Some security officials are considering such technology as biometrics-including fingerprint, hand, and iris scanners for failsafe identification. "The biometrics industry has hit a plateau but recent events may give it an upsurge," says Herbst. However, the cost of such equipment may exceed that of alternate responses to the perceived threat level that a utility is protecting against. "If you are not dealing with much of the public at a given site, you may not need $20 million worth of technology," he reasons.
To a great degree, threat levels are distinctly high for nuclear generators, so the level of technology employed by those operators is expected to exceed that employed at other electric utility sites. "I don't see a carry-over of the level of technology being employed by the nuclear utilities to general electric generators, but the depth will continue to increase among the latter, as well," says Miller.
Nuclear Reactors Draw Security Bead
The security practices and technology employed at the 103 nuclear power plants in the United States have drawn more attention than fossil-fuel generators since 9/11. While the NRC long has been known for its tough standards on security, "The NRC does not know what its licensees spend on security or how many security guards are employed at each reactor," Markey contends.
Although many of the country's nuclear reactors are close to population centers, only TMI-1 was built to withstand the impact of a sizable commercial aircraft, according to Markey.
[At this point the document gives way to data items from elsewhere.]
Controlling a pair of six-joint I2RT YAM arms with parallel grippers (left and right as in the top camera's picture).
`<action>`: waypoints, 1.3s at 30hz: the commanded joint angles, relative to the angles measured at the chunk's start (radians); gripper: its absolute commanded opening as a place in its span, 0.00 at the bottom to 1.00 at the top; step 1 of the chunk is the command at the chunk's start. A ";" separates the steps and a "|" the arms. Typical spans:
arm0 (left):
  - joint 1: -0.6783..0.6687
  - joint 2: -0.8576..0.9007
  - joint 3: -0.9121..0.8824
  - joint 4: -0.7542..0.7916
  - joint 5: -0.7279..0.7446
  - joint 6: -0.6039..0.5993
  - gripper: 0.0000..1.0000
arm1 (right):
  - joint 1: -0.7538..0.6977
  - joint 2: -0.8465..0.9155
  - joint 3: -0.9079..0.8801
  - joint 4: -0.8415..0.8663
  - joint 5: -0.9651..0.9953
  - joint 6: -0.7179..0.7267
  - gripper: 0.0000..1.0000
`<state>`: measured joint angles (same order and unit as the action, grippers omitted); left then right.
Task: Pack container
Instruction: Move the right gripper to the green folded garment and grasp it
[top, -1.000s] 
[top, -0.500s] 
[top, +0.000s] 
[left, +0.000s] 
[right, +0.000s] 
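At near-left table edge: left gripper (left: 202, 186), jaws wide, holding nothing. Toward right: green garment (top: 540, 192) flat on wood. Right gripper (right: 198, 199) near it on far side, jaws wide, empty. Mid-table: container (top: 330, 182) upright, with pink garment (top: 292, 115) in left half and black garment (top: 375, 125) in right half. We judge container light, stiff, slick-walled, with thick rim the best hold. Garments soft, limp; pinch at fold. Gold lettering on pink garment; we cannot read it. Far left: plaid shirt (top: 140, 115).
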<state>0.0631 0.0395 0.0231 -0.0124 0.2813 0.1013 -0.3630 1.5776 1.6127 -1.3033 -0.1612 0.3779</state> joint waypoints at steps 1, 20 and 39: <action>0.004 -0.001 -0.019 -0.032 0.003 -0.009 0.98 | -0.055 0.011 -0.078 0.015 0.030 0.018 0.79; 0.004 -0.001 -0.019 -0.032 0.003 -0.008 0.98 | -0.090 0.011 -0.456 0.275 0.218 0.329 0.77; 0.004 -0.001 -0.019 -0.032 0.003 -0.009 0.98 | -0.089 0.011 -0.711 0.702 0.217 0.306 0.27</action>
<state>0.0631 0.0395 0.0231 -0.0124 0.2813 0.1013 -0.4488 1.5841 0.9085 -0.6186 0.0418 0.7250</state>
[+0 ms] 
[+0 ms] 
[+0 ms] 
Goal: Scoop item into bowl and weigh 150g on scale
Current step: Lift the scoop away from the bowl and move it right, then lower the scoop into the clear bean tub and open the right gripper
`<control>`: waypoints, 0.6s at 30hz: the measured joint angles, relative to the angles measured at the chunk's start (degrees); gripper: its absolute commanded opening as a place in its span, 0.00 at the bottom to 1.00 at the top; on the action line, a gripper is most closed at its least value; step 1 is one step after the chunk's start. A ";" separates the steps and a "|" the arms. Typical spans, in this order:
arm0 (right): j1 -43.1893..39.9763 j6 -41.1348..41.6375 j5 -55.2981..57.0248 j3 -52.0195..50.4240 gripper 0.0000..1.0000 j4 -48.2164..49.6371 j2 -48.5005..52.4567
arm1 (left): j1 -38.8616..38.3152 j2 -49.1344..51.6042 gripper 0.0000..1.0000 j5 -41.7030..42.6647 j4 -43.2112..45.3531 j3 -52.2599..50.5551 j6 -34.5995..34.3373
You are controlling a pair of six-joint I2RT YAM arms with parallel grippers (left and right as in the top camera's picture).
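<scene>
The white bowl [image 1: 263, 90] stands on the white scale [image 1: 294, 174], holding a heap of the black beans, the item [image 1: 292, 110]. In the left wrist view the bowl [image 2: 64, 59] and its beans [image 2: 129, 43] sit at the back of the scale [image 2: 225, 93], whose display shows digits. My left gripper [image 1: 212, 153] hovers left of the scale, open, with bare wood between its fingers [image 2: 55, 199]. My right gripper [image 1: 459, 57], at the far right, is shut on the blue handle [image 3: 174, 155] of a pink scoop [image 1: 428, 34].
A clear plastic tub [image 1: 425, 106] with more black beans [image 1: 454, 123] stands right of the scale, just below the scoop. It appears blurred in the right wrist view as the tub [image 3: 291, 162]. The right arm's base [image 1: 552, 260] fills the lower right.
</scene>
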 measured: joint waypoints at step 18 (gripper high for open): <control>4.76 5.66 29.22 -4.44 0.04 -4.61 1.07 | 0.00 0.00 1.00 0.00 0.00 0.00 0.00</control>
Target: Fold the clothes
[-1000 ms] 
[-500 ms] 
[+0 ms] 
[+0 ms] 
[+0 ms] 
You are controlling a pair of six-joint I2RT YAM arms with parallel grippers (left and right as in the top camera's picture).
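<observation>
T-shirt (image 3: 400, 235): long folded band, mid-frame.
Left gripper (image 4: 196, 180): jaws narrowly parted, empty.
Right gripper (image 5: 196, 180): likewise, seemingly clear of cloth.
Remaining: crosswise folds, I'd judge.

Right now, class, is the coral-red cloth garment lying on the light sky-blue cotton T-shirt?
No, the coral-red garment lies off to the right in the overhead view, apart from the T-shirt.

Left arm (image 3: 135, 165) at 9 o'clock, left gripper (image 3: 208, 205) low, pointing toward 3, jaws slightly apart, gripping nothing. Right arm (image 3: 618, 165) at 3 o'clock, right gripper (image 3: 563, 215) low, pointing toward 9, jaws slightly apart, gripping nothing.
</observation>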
The precaution at TMI was due to the proximity of the Harrisburg airport, about three miles away, because of which an accidental crash scenario was considered in the engineering design of the twin plants, says DeSantis.
The fear that a commercial aircraft could penetrate a reactor building and cause the release of a radioactive plume has fueled an intense debate in Congress over where the industry-government line should be drawn in terms of who provides security for the reactors. Markey is among federal officials advocating a federal takeover of security at nuclear plants. Even though the NRC coordinates physical drills to test security at the nuclear plants, Markey warns that "security exercises at nuclear reactor sites are inadequate, and sites continue to fail the exercises about 50 percent of the time."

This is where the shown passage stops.